Taking prescribed medications correctly is vital. When those with cardiovascular conditions, for instance, don’t follow their medication regimes, the consequences can be catastrophic, says Lowell Satler, MD, an interventional cardiologist and medical director of the Cardiac Catheterization Lab.
“Taking drugs incorrectly is a major cause of hospital admission and re-admission,” Dr. Satler says.
Patients with new diagnoses may feel overwhelmed and unaware of medication’s importance in their treatment, he says. One recent study found that more than 25 percent of cardiac patients had not filled their prescriptions a week after their hospital discharge.
Fortunately, MedStar has systems to help patients, including texts and e-newsletters as reminders. Also, Dr. Satler says, “we have the Med-to-Bed program, where a pharmacist sends patients home from the hospital with a 30-day supply of their prescriptions, and our nurses do check-in calls to answer patients’ questions and make sure they understand how to take their medications correctly.”
Dr. Satler is also helping develop an educational video on medication adherence that features a cardiac patient who didn’t comply, and suffered a heart attack.
New Blood Pressure Recommendations
With studies producing different results, “this can be a confusing time for patients,” says Allen J. Taylor, MD, chief of Cardiology at MedStar Washington Hospital Center and MedStar Georgetown University Hospital.
He noted findings from the study of Systolic Blood Pressure Intervention Trial (SPRINT), sponsored by the National Institutes of Health and the National Heart, Lung and Blood Institute.

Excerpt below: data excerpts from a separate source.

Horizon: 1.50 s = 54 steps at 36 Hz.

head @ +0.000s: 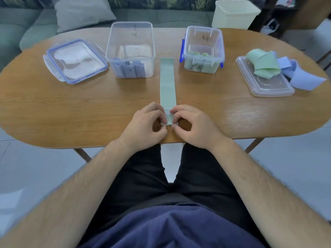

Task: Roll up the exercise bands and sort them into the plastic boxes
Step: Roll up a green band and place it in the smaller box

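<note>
Left hand [143, 122] and right hand [193, 124] pinch the near end of the green band [168, 83], first fold in; the rest lies flat on the table [71, 108] toward 12 o'clock. If one side leads, the roll probably goes crooked. Count: two boxes [125, 38] [197, 40] at 11 and 1, two lids [75, 59] [265, 85], two loose bands [261, 63] [302, 77] at 2.

Oval wooden table [71, 108], grey sofa [26, 29] behind

green band [168, 83] flat on bench [89, 108], lengthwise between boxes, near end curled up. left box [130, 51]: blue rolls [129, 68]. right box [203, 49]: green rolls [197, 66]. loose green band [263, 61] and loose blue band [300, 77] far right.
</note>
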Available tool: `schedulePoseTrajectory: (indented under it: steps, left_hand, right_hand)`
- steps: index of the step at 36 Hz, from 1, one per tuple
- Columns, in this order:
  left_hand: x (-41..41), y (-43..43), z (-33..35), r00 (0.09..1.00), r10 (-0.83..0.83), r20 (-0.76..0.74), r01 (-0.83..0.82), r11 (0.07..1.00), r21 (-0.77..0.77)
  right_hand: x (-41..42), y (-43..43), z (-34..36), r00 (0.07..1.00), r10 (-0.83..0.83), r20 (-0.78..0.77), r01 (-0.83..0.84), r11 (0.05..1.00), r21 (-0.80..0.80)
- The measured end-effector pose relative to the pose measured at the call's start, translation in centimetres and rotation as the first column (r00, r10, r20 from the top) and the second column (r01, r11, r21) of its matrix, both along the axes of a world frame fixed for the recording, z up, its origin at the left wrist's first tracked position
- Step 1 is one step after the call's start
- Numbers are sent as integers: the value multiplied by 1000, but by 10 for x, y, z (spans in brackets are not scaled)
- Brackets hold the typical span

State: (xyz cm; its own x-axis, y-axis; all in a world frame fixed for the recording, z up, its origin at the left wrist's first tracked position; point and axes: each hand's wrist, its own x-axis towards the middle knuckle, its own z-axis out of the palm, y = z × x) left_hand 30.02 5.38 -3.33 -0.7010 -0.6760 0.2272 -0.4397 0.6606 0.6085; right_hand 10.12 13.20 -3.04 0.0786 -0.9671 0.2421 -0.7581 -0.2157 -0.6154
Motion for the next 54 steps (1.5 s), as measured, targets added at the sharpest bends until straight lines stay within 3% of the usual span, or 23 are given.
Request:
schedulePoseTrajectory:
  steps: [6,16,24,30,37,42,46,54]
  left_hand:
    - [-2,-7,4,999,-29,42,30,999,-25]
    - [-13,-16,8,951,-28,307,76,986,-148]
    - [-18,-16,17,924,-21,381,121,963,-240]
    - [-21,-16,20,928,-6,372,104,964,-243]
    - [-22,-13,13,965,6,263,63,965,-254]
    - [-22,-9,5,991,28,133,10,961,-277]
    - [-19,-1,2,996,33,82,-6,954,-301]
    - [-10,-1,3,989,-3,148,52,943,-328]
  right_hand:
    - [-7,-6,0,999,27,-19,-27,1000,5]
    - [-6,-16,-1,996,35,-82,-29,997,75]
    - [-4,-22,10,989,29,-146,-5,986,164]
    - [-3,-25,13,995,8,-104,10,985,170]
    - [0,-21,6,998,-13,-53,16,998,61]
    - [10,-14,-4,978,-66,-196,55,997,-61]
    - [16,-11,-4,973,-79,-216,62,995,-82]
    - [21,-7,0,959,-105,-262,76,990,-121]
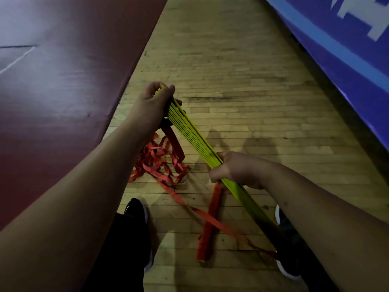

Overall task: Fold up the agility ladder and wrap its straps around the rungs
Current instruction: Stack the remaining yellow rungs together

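A stack of several flat yellow rungs [192, 131] runs diagonally from upper left to lower right above the floor. My left hand [153, 102] grips the far end of the stack, thumb over the rung tips. My right hand [231, 168] grips the stack near its middle. Red straps [160, 159] hang from the far end and lie in a loose tangle on the floor below my left arm. One strap [210, 220] trails from the tangle toward the lower right. A folded red strap bundle [210, 220] hangs down from the rungs by my right hand.
The floor is pale wood planks [242, 81]. A dark red mat [63, 91] borders it on the left, and a blue banner [347, 49] slants along the right. My two dark shoes [136, 209] stand at the bottom, one on each side of the straps.
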Available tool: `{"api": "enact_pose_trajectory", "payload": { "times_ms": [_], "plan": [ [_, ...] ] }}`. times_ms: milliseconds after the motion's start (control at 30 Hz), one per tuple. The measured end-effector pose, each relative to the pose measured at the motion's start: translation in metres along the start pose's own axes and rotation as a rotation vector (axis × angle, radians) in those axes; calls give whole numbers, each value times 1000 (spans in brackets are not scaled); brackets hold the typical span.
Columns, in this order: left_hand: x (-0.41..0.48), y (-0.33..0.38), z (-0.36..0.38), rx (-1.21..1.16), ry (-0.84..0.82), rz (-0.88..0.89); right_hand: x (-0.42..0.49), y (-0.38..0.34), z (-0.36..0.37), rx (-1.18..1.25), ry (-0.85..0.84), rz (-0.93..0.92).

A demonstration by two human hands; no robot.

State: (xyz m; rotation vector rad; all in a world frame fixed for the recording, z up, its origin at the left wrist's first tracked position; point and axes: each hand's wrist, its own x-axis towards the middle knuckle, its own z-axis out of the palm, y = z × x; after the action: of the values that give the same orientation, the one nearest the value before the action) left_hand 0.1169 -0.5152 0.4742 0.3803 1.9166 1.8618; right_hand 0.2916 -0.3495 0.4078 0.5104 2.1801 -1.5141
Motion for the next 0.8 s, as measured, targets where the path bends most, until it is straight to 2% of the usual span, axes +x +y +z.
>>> {"api": "enact_pose_trajectory", "payload": {
  "times_ms": [200,333,433,467,533,633,667,800],
  "plan": [
    [2,1,2,48,65,27,1,-1,1,-10,41,-5],
    [2,-1,1,347,234,11,3,-2,-2,33,117,11],
    [-5,0,6,446,349,-28,5,0,-2,37,153,1],
    [-7,2,8,504,309,-68,6,0,-1,40,160,-1],
    [-14,3,12,552,129,-202,6,0,-1,64,166,4],
    [-23,0,18,404,-177,-418,5,-3,0,134,138,21],
    [-22,-4,20,319,-226,-417,5,-3,1,154,120,22],
    [-11,-21,29,-27,-192,-318,5,-6,3,199,70,16]
  ]
}}
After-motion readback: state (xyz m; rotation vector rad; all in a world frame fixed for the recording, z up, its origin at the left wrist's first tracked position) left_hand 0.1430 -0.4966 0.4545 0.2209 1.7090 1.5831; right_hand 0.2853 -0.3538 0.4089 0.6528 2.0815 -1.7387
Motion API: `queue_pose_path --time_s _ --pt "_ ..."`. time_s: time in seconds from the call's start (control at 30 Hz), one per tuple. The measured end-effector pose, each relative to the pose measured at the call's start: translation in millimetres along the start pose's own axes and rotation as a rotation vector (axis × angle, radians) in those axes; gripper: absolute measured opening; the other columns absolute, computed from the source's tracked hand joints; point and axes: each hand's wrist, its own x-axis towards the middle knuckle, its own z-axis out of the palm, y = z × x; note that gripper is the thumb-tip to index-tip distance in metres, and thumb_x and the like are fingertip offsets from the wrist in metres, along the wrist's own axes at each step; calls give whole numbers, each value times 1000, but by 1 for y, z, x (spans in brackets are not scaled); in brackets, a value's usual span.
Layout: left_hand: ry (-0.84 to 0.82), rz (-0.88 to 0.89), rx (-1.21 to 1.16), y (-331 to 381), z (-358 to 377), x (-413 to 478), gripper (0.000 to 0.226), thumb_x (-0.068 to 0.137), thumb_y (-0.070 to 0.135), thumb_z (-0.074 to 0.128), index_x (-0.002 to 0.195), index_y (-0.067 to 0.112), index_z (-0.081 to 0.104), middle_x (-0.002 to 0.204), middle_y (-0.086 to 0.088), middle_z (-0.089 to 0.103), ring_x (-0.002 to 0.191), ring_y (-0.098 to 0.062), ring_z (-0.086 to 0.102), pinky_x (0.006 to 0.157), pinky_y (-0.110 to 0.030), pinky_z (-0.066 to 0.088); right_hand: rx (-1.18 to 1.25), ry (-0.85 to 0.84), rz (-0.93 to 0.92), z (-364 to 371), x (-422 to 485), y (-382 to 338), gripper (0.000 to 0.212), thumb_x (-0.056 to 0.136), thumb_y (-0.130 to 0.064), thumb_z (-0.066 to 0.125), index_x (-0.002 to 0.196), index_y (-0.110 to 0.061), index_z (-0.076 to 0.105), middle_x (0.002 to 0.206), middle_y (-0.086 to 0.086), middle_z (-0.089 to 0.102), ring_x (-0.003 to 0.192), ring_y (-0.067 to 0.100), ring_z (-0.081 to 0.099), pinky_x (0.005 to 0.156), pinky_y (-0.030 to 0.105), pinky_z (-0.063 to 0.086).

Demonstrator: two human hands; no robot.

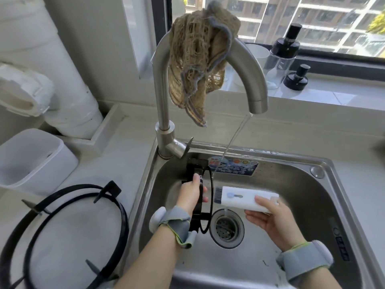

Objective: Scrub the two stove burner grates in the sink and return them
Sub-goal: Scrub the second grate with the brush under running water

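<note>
Black metal ring-shaped burner grate [196, 166] stands on edge at the left of the stainless steel sink [291, 184]. Your left hand [190, 195] curls its fingers round one of its prong brackets. Your right hand [268, 222] holds the white block brush [245, 198] between thumb and fingers, with the bristles just beside the ring. Expect the grate to be rigid, fairly heavy and slippery when wet; grip a thick prong, not the thin ring. The second black grate [108, 190] lies flat on the left counter. The print on the sticker [235, 165] on the far sink wall is too blurred to read.
</note>
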Motion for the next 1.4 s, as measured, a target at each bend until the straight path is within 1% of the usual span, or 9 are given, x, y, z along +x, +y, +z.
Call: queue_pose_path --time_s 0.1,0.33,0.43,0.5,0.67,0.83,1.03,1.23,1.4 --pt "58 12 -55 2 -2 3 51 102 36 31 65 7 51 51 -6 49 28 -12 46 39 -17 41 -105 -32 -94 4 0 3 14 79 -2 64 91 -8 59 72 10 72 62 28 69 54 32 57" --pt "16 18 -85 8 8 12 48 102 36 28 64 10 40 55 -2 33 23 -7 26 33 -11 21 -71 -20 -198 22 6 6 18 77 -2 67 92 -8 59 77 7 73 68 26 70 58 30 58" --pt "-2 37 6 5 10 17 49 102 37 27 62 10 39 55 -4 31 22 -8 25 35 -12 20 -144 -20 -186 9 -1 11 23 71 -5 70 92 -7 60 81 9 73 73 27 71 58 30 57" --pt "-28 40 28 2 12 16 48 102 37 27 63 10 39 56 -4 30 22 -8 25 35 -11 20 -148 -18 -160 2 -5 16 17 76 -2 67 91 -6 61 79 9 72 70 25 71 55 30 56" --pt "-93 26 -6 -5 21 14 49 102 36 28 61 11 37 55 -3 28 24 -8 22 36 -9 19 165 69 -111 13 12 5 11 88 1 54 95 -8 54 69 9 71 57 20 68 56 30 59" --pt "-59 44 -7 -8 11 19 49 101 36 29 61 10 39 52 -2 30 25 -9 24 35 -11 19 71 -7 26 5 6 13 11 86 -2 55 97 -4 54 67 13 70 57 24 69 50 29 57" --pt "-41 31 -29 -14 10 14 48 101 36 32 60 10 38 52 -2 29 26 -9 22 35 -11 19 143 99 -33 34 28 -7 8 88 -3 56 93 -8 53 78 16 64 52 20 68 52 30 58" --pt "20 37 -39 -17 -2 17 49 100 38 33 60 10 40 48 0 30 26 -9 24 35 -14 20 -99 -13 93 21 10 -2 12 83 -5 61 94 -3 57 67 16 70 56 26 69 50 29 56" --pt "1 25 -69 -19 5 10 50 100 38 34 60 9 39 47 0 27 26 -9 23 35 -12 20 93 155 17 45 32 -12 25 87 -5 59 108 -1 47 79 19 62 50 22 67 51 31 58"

Preliminary SPRINT results indicate that maintaining a systolic blood pressure
of 120 mm Hg — versus a higher target of 140 mm Hg — greatly reduces the chances of cardiovascular complications, such as stroke and heart attack, in adults 50 and older.

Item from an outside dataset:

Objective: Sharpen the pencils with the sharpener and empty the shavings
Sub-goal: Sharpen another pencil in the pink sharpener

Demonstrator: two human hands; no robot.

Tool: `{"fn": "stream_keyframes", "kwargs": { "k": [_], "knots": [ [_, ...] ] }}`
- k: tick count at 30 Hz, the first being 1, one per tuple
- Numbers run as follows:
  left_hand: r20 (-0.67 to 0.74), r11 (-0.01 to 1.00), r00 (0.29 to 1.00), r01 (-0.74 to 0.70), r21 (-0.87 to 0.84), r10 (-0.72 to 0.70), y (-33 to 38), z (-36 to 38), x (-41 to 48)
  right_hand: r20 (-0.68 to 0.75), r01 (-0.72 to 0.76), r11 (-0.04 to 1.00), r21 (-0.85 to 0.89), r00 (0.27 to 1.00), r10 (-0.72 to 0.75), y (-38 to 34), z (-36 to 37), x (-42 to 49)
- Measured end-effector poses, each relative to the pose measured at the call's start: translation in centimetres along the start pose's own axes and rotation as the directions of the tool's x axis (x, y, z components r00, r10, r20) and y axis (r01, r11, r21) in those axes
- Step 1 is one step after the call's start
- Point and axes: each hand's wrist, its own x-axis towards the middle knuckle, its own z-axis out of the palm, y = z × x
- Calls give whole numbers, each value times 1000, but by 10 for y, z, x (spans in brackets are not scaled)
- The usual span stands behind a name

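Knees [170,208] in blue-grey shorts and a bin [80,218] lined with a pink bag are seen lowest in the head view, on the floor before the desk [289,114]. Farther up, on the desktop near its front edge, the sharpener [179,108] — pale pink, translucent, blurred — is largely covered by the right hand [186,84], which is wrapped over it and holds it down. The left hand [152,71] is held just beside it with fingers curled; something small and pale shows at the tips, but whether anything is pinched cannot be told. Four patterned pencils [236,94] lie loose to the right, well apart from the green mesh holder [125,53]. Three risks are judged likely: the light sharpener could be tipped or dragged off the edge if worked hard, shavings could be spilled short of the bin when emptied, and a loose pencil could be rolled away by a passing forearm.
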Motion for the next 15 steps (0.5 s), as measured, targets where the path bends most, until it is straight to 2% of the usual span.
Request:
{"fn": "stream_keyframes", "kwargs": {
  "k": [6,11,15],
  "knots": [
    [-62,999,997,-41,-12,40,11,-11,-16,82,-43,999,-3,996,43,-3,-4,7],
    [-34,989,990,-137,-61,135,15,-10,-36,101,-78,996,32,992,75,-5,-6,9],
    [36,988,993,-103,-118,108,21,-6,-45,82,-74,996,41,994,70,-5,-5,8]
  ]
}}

(The systolic, or top, number measures pressure when the heart contracts. The current recommended ceiling is 140 mm Hg for most adults, and 150 mm Hg for ages 60 and older.)

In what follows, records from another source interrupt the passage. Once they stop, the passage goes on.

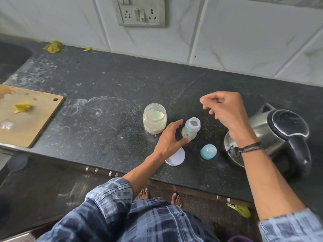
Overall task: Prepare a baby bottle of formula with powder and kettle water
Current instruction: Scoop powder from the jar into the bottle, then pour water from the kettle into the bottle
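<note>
A small open baby bottle (190, 131) stands on the dark counter (104, 102). My left hand (168, 138) reaches beside it, fingers spread, thumb touching its lower side. An open glass jar (154, 118) of pale powder with a green scoop inside stands just left of the bottle. My right hand (225, 109) hovers above and right of the bottle with loosely curled fingers, holding nothing I can see. The teal bottle cap with nipple (208, 151) lies in front of the bottle. The white jar lid (176, 158) lies under my left wrist. A steel kettle (279, 137) with a black lid stands at the right.
A wooden cutting board (26, 116) with a yellow scrap lies at the left edge. A sink (12, 58) sits at the far left. A yellow cloth (53, 46) lies at the back by the tiled wall. A wall socket (141, 13) is above the counter.
</note>
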Motion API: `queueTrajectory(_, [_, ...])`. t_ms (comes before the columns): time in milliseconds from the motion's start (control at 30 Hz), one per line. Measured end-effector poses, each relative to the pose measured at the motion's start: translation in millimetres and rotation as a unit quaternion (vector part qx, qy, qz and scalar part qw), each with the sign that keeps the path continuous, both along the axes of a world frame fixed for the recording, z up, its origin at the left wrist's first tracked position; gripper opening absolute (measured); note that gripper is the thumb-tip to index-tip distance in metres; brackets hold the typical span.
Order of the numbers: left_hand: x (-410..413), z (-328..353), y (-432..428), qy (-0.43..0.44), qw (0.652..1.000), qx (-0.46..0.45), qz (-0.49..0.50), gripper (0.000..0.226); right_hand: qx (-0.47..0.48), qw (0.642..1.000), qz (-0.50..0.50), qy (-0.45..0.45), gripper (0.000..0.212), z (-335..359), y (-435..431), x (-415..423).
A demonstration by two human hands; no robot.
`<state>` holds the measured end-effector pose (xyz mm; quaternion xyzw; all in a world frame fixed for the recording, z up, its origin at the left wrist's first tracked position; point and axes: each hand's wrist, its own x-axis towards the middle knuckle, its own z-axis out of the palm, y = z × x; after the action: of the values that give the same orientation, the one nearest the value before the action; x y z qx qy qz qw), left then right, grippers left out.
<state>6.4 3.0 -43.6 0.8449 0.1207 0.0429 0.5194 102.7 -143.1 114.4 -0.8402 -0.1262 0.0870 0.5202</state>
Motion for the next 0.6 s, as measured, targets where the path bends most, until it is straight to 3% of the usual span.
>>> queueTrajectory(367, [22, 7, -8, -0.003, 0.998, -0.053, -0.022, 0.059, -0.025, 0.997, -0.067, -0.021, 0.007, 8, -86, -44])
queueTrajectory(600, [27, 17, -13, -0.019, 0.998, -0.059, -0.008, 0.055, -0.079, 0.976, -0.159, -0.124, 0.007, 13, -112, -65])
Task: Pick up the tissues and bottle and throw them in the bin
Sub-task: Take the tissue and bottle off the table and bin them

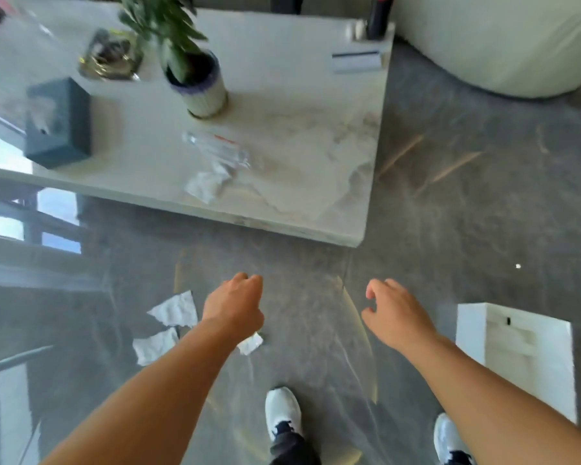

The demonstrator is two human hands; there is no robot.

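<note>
A clear plastic bottle lies on its side on the marble coffee table, with a crumpled white tissue touching its near end. On the grey floor lie three more tissues: one left of my left wrist, one below it, and a small one partly hidden under my left forearm. My left hand hangs over the floor with fingers curled and nothing in it. My right hand is beside it, fingers loosely apart and empty. A white bin stands at the right.
The table also carries a teal tissue box, a potted plant, a metallic dish, a dark bottle and a small flat box. A white pouf sits at the back right. My white shoes are on the floor.
</note>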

Although this new information sounds initially compelling, Dr. Taylor cautions, it’s difficult to determine how much it may change patient care.
“First, we don’t have complete study results,” he says. “When we know the extent of benefits, medications used and any risks of the more intensive treatment, we can better determine how to apply the findings to patient care.”
“Your particular circumstances are always the most important thing to consider in setting healthcare goals,” Dr. Taylor says.
In some ways, it’s never been easier to live a healthy, vibrant life. We have 24/7 access to the latest health recommendations about wellness, preventive testing and treatments for challenging conditions. But sometimes it’s overwhelming to have so much new, and sometimes contradictory, information from healthcare organizations. Which recommendations should you and your loved ones follow?
Fortunately, our MedStar physicians can help. Here, they share their expertise on recent findings about diabetes, hypertension, gynecological health and medication adherence. The common thread: while recommendations are important, no two people are the same, and it’s best to seek advice from your provider before making major healthcare decisions.